04 Many guidebooks say ‘don’t tip’ in cafes or restaurants, but coins left in the counter jar are often pooled for staff night outs, so don’t be stingy.

05 You can pay for anything with a credit card. A single stamp? One bag of crisps? No problem.

06 In crowds and on the street Icelanders get a lot closer to other people than Brits ever do, so don’t be surprised by apparent personal space incursions.

07 Northern Lights sightings are never guaranteed, but locals say chances improve greatly around the spring and autumn equinoxes.

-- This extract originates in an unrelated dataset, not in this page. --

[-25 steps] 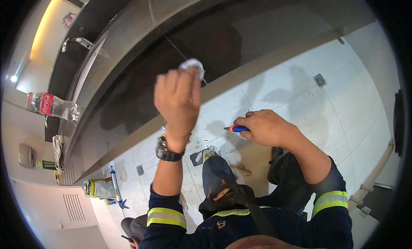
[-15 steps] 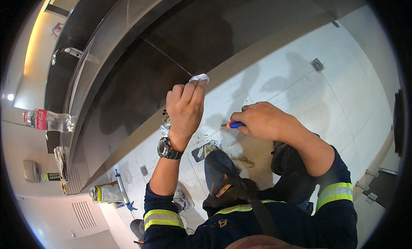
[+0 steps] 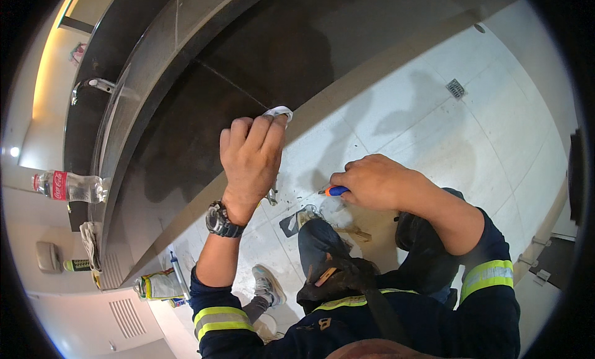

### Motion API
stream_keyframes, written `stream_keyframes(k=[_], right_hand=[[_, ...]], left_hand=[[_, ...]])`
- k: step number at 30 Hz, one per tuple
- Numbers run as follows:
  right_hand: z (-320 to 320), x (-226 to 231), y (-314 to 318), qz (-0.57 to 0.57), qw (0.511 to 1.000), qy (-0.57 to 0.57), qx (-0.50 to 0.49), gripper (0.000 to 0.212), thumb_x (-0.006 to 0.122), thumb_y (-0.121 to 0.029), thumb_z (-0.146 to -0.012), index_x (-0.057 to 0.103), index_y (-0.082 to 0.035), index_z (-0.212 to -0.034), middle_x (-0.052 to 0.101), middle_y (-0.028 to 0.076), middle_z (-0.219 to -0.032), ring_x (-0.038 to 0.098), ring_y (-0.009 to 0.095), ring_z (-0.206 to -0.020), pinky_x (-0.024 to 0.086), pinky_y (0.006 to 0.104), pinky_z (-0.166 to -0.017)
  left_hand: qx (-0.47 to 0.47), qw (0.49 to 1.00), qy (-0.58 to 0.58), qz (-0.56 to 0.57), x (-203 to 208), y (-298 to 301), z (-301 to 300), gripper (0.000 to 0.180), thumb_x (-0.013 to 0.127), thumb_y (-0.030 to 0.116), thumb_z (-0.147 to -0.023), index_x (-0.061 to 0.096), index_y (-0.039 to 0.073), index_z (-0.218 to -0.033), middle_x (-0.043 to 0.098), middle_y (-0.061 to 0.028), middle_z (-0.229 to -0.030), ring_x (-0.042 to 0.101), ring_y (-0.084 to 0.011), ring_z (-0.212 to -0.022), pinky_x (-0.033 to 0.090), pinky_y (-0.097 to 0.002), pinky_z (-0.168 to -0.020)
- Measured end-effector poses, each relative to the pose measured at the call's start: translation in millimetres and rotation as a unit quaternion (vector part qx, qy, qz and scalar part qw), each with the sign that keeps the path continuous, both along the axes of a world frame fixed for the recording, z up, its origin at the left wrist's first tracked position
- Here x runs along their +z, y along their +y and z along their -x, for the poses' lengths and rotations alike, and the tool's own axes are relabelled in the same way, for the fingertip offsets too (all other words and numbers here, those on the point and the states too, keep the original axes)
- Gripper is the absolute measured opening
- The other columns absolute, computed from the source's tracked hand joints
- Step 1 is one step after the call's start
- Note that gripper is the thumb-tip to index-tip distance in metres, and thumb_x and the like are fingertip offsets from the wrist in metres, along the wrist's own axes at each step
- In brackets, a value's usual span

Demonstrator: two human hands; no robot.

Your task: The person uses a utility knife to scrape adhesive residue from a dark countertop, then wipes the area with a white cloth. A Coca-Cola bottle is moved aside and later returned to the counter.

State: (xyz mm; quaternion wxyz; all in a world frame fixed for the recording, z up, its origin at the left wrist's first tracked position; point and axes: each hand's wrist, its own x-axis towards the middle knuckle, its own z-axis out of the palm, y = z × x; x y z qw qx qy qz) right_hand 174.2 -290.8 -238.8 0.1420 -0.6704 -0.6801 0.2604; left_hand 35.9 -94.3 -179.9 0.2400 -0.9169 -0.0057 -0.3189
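My left hand (image 3: 249, 164), with a dark watch on its wrist, pinches a crumpled white cloth or tissue (image 3: 280, 112). The cloth is against the lower edge of the dark tiled panel (image 3: 186, 130), at the end of a thin pale joint line. Closed around a small hand tool with a blue and orange handle (image 3: 338, 190), my right hand (image 3: 375, 180) is held above the pale floor. A short thin tip sticks out of the tool toward the left; its exact kind is not clear.
Pale floor tiles (image 3: 496, 130) hold a square drain grate (image 3: 455, 89). On the counter at left are a clear bottle with a red label (image 3: 71, 187), a faucet (image 3: 99, 85) and folded cloth (image 3: 90, 244). A caulking gun (image 3: 180, 275) and bag (image 3: 162, 286) lie lower left, near a shoe (image 3: 268, 284).
My left hand and the white cloth have shifted a little left in the picture. My right hand, still holding the tool, sits slightly lower. The view has turned a little.
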Motion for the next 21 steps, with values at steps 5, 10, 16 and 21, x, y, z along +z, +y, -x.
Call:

08 Buy a 24- (£17), 48- (£23) or 72-hour (£26) Reykjavik Card if you plan on bashing through lots of museums. It includes bus travel, too. visitreykjavik.is

09 Head to a council-run, mineral-rich, geothermal-heated pool. Bus 11 will take you to a nice one in the suburb of Seltjarnarneslaug.

10 Bring a raincoat not an umbrella — the latter will last about two seconds in a Reykjavik gale (not unusual in the coastal city).

More info

Books: Lonely Planet Guide to Iceland. RRP: £15.99.
How I Became the Mayor of a Large City in Iceland and Changed the World, by Jon Gnarr. RRP: £16.99. (Melville House).
On screen: Paris Nordursins (‘Paris of the North’) 2014.
Online: visitreykjavik.is
visiticeland.com
iheartreykjavik.net
stuckiniceland.com

How to do it
Discover the World’s four-night Reykjavik Explorer with flights and car hire is from £695 per person.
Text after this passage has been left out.